Las personas con presión arterial en el límite superior normal en los controles médicos de rutina deben ser estrechamente vigiladas, ya que pueden presentar hipertensión en su lugar de trabajo, según lo revela un estudio presentado por expertos japoneses en la última reunión del American College of Cardiology.


El estrés laboral es un factor de riesgo para la hipertensión y para el incremento del índice de masa ventricular izquierda. La presión laboral puede ser uno de los factores asociados con la hipertensión oculta, caracterizada por hipertensión ambulatoria con presión sanguínea normal en el consultorio médico. El Dr. Hirokazu Saruhara y sus colegas del Tokyo Metropolitan Geriatric Hospital decidieron evaluar las características clínicas de las personas con hipertensión laboral, para lo cual examinaron a 265 empleados públicos de entre 23 y 64 años (41,4±10,7 años) con un aparato semiautomático en el lugar de trabajo y en los controles médicos. Las 61 personas con hipertensión laboral (presión arterial mayor a 140/90 mmHg) tenían mayor edad (48,5±10 vs. 39,3±10 años) que las 204 sin hipertensión laboral, y en mayor proporción eran de sexo masculino (68% vs. 46%), tenían mayor índice de masa corporal (IMC, 23,4±2,7 vs.21,6±3,2kg/m2), mayores niveles de colesterol (214±33 vs. 194±35 mg/dl), y mayores índices de Brinkman. También tuvieron mayores valores de presión sistólica en el control médico (125±11 vs. 110±11mmHg). La presión laboral se relacionó en forma significativa con la edad, el IMC, la colesterolemia, los antecedentes familiares de hipertensión y la presión arterial en el control médico. El aumento de presión en el lugar de trabajo en comparación con el control médico se relacionó con la edad, el IMC y los antecedentes familiares de hipertensión.
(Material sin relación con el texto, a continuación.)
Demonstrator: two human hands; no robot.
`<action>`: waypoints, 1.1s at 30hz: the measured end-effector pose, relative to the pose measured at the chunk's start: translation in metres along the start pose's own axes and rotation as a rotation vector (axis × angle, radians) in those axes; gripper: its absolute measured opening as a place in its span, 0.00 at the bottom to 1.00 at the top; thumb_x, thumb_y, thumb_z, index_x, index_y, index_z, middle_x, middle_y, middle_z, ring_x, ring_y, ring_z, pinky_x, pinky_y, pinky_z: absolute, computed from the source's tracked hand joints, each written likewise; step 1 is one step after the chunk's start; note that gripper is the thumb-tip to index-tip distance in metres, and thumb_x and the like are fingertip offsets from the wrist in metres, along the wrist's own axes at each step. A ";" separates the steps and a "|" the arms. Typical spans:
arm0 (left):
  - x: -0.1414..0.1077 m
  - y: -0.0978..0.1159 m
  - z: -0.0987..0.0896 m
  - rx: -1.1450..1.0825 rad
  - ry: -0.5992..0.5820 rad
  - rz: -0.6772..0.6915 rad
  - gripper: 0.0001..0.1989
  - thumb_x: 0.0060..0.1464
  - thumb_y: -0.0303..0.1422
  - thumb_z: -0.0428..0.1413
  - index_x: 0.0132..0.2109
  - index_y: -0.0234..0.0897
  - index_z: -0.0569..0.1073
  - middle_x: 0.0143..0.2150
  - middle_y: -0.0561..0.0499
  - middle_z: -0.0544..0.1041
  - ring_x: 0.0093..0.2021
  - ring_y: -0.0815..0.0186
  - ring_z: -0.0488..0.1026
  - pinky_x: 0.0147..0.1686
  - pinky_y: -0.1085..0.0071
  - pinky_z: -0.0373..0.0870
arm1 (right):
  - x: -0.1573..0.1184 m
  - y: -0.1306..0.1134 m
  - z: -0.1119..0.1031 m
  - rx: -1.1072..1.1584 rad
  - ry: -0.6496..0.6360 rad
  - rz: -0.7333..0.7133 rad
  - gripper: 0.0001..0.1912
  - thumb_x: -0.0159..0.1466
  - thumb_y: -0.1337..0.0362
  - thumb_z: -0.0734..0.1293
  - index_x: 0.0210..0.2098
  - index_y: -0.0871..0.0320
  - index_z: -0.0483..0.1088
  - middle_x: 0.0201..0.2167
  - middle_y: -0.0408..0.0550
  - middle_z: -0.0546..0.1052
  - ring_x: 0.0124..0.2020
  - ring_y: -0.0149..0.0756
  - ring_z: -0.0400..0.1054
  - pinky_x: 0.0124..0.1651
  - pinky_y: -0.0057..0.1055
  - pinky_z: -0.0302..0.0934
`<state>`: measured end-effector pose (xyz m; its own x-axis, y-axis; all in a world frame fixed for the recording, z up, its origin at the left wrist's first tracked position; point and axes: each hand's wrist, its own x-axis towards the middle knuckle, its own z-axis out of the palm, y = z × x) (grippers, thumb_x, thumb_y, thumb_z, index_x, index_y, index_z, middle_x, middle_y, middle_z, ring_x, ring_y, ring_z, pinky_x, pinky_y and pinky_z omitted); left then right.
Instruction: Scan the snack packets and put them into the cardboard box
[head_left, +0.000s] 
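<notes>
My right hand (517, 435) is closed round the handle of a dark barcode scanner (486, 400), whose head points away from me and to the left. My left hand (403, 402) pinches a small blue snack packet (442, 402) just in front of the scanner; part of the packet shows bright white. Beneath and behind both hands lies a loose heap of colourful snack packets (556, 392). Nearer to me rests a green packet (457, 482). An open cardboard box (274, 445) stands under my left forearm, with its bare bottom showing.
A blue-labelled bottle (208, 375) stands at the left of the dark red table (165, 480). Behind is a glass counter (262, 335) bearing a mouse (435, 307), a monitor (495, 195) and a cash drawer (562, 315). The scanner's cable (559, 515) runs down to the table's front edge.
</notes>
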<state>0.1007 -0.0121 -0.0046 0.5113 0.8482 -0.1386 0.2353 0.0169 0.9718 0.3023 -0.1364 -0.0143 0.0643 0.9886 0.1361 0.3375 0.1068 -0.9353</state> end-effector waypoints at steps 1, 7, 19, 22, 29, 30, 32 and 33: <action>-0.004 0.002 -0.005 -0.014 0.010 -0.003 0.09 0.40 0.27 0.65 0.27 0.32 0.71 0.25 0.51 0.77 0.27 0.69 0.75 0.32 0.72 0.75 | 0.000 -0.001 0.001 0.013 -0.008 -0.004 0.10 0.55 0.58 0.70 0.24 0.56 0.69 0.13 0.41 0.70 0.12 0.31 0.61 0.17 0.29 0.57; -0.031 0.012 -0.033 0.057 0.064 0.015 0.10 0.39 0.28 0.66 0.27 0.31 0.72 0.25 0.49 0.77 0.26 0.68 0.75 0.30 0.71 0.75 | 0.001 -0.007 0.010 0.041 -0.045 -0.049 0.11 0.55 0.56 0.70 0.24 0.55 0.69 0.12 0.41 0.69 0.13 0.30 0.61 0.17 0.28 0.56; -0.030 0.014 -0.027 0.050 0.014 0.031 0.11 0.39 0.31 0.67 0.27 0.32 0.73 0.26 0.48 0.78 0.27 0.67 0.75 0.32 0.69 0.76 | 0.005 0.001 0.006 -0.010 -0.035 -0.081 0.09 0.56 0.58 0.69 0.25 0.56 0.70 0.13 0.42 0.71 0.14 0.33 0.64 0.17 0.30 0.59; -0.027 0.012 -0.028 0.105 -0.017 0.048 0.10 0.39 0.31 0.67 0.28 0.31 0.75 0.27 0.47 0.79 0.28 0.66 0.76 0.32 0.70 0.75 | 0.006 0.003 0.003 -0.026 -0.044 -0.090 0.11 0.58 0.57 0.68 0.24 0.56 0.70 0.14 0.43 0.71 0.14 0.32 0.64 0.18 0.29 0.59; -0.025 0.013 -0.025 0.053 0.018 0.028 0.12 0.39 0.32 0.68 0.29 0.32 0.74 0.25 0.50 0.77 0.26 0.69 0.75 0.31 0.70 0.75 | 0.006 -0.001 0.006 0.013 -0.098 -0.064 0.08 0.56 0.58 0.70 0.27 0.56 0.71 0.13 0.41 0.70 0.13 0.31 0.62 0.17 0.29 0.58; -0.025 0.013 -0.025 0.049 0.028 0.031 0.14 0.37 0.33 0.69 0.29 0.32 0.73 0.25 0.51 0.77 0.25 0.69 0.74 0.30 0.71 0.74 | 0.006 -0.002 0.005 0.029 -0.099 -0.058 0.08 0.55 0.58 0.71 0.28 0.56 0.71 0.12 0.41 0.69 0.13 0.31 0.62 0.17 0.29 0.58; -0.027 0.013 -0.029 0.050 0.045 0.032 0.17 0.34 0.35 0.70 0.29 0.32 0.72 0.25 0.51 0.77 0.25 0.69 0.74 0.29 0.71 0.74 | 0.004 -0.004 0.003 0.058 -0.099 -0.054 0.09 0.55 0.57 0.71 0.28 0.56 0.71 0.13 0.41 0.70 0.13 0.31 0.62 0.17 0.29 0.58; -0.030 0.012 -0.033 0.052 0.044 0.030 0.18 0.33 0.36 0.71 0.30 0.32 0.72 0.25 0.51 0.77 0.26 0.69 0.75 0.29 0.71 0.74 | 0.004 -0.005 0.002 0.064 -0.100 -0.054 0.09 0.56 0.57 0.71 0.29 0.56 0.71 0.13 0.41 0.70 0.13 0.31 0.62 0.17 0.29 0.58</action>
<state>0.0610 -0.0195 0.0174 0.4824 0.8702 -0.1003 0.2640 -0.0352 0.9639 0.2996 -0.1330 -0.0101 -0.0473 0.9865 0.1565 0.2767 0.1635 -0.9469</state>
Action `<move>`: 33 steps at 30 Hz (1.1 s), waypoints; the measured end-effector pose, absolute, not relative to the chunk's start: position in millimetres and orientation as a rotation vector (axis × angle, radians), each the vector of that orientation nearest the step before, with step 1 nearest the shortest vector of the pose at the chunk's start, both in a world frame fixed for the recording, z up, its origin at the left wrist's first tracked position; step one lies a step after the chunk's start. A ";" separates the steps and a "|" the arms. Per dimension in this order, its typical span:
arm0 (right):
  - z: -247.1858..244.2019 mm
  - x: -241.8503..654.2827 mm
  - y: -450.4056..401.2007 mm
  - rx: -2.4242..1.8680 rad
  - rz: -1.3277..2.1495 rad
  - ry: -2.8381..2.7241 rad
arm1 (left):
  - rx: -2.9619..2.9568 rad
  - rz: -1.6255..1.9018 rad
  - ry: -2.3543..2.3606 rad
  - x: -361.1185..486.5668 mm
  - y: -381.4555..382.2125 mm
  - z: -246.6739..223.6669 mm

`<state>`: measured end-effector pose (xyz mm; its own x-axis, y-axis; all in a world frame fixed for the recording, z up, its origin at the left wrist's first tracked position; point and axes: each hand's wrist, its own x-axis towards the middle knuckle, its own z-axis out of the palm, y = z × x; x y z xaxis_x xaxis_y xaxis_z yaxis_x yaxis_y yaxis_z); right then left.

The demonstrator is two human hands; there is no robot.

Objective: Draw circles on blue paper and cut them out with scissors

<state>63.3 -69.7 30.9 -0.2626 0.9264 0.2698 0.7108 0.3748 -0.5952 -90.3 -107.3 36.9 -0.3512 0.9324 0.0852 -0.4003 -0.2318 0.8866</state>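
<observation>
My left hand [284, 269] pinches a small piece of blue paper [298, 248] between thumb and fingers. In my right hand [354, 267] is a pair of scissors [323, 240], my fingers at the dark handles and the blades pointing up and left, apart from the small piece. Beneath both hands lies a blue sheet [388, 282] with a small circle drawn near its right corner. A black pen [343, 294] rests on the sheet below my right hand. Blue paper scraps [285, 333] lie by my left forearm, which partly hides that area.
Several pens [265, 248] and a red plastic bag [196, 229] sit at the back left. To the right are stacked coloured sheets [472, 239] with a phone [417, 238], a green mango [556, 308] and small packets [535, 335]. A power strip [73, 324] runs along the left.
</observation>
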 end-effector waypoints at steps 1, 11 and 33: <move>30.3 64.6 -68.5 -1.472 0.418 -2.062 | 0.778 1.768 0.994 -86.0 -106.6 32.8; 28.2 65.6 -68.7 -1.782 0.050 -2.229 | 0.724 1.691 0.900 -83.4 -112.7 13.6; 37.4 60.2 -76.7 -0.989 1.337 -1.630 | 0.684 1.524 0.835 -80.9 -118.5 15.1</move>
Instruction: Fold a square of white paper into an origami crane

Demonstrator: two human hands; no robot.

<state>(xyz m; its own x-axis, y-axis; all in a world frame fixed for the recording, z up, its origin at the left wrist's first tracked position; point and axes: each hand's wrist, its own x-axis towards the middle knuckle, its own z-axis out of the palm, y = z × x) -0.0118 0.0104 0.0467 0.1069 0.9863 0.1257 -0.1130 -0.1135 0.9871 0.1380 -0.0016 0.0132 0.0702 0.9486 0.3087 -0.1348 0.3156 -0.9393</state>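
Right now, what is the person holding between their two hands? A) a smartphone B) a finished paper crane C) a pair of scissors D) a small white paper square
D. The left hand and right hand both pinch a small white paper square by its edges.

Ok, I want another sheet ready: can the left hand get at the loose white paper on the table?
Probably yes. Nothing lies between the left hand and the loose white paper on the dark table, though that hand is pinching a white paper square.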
La hipertensión en el control médico, definida como valores superiores a 140/90 mmHg, no predijo la hipertensión laboral (la sensibilidad fue del 10%). Sin embargo, la predicción fue mejor para el hallazgo de presiones mayores a 130/85 mmHg en el control médico (sensibilidad 49%, especificidad 91%), lo cual sugiere que debe hacerse un seguimiento estricto de las personas que en estos controles presentan presiones arteriales en el rango normal superior. Estos hallazgos, concluyen los expertos, indican que la hipertensión laboral se asocia con la edad, el IMC y los antecedentes familiares de hipertensión. Las personas con presión normal elevada en los controles médicos pueden necesitar una reducción del peso corporal, ya que dos tercios de ellas presentarán hipertensión laboral.